SACRAMENTO, Calif. (CN) - A family that had not vaccinated their daughter for whooping cough and other contagious diseases says in court that they were ambushed at home by school officials and a local news station.
The Natomas Unified School District in Sacramento County invited a reporting crew from KXTV to accompany school officials as they tried to administer allegedly truant students with a Tdap vaccination on Sept. 23, 2011, according to the complaint. The booster shot is a vaccination against tetanus, diphtheria and pertusis (whooping cough).

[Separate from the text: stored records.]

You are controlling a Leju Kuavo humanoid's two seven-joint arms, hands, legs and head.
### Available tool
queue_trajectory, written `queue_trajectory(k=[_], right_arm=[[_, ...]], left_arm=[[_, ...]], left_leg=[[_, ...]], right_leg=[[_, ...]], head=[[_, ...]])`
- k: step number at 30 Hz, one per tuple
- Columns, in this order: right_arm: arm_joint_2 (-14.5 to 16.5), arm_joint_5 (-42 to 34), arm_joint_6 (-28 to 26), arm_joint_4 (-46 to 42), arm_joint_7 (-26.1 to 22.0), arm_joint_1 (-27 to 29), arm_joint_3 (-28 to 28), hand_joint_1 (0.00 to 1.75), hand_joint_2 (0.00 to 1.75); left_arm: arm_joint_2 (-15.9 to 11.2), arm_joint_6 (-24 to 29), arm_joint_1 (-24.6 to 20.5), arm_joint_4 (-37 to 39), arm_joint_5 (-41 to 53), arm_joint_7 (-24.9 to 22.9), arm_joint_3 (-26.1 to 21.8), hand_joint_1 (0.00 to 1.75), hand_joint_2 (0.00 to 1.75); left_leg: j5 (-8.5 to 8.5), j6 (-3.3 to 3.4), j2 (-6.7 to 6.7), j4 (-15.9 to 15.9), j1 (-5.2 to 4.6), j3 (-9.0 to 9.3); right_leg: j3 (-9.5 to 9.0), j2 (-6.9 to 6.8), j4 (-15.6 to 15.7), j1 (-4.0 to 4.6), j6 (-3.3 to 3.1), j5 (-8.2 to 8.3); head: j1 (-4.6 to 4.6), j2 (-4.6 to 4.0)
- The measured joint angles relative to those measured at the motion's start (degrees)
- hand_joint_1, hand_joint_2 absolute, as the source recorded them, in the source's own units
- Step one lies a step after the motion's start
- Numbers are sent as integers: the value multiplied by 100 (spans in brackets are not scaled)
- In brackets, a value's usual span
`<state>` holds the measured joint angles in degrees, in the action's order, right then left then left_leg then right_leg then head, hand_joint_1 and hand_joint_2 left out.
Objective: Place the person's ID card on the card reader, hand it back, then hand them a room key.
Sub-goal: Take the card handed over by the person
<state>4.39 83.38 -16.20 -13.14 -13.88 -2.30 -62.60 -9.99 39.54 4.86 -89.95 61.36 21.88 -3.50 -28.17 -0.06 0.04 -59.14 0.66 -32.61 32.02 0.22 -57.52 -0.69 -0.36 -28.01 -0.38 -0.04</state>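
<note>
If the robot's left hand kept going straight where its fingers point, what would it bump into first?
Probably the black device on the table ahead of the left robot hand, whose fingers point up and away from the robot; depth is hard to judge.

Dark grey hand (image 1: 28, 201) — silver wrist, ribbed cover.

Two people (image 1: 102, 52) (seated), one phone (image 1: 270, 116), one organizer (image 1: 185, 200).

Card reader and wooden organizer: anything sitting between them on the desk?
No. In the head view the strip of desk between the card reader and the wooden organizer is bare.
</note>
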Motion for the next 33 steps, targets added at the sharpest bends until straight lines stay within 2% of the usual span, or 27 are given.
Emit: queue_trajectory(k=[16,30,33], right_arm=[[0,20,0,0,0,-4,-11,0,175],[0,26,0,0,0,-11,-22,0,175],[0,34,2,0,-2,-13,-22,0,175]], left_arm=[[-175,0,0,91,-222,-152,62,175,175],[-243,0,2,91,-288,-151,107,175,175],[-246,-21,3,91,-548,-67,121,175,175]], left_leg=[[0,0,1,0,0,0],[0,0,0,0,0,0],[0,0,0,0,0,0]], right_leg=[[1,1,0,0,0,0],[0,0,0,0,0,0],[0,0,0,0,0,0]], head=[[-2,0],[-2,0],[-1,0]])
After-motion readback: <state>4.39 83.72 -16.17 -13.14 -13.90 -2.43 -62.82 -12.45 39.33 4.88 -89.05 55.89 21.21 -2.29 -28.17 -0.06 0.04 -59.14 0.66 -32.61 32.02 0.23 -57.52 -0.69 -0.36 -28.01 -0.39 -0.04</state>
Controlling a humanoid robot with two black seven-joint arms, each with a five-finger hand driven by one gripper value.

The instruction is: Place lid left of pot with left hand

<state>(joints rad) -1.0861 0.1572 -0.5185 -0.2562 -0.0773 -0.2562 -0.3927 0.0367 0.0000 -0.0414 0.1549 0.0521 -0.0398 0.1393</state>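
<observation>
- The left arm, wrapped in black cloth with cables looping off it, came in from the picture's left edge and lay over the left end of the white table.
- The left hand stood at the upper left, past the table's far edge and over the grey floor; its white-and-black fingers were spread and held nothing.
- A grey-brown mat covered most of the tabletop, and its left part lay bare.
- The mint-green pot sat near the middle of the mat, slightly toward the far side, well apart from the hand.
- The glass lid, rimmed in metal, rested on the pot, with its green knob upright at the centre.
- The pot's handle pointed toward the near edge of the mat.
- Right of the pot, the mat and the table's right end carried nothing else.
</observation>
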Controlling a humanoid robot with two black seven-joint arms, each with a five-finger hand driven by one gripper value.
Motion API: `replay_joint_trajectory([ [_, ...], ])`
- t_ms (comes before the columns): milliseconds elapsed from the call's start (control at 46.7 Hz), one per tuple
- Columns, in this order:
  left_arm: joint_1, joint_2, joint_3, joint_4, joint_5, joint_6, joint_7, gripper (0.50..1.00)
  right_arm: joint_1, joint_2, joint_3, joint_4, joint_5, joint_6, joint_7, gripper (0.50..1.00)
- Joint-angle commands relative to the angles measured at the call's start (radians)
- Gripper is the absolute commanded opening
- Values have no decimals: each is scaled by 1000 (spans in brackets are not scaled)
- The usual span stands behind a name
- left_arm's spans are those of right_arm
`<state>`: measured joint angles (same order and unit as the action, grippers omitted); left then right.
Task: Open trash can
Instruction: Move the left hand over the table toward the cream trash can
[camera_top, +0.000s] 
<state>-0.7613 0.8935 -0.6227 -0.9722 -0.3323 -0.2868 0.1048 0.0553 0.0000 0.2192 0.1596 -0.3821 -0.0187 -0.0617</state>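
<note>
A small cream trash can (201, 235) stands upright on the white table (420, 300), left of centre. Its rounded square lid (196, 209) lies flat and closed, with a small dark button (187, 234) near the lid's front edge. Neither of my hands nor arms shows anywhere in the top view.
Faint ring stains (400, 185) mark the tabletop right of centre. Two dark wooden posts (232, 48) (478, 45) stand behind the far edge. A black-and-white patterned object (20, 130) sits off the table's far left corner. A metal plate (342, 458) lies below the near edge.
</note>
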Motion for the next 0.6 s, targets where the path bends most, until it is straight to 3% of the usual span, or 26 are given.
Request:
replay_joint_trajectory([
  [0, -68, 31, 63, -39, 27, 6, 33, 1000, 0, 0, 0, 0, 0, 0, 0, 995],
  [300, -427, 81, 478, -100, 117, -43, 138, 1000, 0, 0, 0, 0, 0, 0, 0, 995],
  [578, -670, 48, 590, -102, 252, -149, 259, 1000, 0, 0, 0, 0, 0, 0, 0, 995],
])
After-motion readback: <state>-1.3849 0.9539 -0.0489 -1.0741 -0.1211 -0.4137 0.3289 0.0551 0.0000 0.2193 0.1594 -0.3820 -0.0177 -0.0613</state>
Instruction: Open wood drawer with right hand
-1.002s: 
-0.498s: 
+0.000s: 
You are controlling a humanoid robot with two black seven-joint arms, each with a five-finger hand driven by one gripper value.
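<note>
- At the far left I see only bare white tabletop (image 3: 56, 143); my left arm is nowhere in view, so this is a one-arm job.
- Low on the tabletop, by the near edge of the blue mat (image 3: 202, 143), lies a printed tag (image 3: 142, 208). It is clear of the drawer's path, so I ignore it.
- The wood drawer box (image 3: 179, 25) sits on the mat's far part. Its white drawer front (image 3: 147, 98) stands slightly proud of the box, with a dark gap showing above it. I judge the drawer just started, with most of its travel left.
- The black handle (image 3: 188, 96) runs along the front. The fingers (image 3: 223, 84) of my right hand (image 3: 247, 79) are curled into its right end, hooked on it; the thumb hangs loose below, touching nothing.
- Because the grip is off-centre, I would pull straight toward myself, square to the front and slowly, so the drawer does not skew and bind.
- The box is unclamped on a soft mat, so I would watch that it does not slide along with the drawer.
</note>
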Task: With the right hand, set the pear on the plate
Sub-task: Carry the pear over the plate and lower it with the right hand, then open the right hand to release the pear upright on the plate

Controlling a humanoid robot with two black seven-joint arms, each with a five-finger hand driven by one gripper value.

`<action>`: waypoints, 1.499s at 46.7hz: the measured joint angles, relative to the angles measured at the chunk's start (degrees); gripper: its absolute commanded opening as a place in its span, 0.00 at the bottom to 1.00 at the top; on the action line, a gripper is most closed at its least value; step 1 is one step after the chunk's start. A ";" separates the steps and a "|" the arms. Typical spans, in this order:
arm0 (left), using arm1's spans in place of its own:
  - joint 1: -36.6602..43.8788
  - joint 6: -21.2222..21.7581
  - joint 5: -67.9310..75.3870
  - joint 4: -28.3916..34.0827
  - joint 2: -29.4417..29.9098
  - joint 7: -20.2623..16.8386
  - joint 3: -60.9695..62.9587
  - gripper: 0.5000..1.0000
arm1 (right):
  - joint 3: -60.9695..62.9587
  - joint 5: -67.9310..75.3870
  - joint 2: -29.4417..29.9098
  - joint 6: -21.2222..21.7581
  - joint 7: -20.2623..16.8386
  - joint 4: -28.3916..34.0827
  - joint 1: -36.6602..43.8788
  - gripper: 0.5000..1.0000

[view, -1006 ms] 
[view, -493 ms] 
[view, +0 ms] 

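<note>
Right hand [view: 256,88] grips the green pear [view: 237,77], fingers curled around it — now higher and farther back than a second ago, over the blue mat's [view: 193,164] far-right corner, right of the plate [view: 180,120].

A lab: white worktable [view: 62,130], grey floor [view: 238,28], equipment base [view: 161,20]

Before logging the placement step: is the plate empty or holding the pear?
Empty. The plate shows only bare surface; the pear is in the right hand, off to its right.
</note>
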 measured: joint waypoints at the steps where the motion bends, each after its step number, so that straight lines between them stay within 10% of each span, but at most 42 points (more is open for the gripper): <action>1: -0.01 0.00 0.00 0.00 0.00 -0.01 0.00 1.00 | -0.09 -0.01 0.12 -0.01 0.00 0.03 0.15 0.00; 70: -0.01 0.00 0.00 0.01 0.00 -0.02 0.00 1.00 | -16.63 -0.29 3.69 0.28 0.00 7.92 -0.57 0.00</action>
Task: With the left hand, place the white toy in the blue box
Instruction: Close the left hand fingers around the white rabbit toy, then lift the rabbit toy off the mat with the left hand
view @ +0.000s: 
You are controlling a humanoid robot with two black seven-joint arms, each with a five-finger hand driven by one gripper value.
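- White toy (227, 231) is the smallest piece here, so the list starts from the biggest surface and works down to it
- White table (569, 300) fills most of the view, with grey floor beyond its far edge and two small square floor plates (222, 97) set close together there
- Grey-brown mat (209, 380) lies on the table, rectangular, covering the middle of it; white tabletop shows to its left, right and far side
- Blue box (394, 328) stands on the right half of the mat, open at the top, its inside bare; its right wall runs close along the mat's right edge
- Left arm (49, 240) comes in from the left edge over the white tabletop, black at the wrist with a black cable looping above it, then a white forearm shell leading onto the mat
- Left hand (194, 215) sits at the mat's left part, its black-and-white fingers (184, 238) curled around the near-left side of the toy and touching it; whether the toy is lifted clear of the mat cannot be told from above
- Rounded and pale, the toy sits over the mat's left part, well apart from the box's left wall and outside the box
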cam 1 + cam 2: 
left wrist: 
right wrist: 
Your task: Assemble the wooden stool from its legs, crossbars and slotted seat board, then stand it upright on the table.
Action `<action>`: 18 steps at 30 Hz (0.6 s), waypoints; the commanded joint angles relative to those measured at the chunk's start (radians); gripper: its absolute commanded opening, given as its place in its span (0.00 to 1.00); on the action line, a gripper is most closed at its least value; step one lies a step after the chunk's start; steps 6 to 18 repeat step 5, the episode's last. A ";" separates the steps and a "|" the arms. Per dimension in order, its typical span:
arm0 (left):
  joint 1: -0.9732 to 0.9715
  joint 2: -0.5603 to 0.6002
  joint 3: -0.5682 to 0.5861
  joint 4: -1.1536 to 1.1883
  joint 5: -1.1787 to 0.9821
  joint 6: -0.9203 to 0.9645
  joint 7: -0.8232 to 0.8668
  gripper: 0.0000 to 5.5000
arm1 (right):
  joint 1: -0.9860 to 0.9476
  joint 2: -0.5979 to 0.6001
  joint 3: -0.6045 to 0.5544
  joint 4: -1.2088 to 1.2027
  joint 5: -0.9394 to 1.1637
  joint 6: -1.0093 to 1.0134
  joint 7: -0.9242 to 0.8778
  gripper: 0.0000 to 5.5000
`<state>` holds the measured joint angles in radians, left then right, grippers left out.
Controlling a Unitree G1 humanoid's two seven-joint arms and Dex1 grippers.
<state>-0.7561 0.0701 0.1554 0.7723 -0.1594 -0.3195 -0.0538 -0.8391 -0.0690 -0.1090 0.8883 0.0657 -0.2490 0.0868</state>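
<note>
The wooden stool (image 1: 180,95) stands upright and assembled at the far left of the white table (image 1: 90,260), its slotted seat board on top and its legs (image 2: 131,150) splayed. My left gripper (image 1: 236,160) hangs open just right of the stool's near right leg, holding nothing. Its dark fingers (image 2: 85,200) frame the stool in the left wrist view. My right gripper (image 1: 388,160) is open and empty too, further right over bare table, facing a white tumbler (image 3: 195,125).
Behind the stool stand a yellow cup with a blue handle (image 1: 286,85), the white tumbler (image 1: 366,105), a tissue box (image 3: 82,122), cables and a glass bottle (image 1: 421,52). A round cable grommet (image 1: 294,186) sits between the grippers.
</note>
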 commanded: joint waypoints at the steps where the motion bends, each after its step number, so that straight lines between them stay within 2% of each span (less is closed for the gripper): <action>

Cayleh Morrison, daughter of Leisa and Andrew Wells, says her name was on the school's list along with more than a dozen of her classmates.
Heyman Matlock, the student services director for the district who is not named as a defendant, allegedly came to Morrison's porch with the school nurse and the camera crew.
"Plaintiff Leisa Wells answered the door and found Mr. Matlock and the nurse on her doorstep, and was shocked to find that she was being filmed head-on by a KXTV television news crew as the crew was standing on her lawn," according to the complaint. "Mr. Matlock stated that he was there with the nurse to adminster a Tdap vaccination to Cayleh Morrison. Shocked at being filmed in this interaction and with the presumptuousness of Mr. Matlock's approach, she told him forcefully to leave, and closed the door."
The reporters allegedly filmed and broadcast images of Matlock's clipboard, which printed the names, addresses, telephone numbers and attendance records of 17 Natomas students, including Morrison.
While canvassing the neighborhood, Matlock "spoke with the reporting crew, explaining that he was administering the vaccination to students who had been truant or otherwise absent from the school without permission," the complaint states. "At the door of the Wells's home (shot in footage which was publically broadcast) and in the interview, he implied that the students were under an obligation to be vaccinated; i.e. that they had no choice in the matter. At no time did Mr. Matlock explain that students, including Cayleh, are not
obligated by law to be vaccinated, but may legally opt out of the vaccination. In this way, Mr. Matlock intentionally disseminated negative information impliedly applicable to Cayleh, including the public broadcast of private information about her regarding her health status, her home address, and other personal information." (Parentheses and emphasis in original.)
The unwanted publicity has allegedly led to "unwelcome contacts to the family from numerous places around the country."
Morrison and her parents seek damages for trespass, invasion of privacy, conspiracy, and unlawful dissemination of private information and school and medical records. They are represented in the lawsuit against the school district and KXTV by Steven Kaiser with Kaiser & Chew.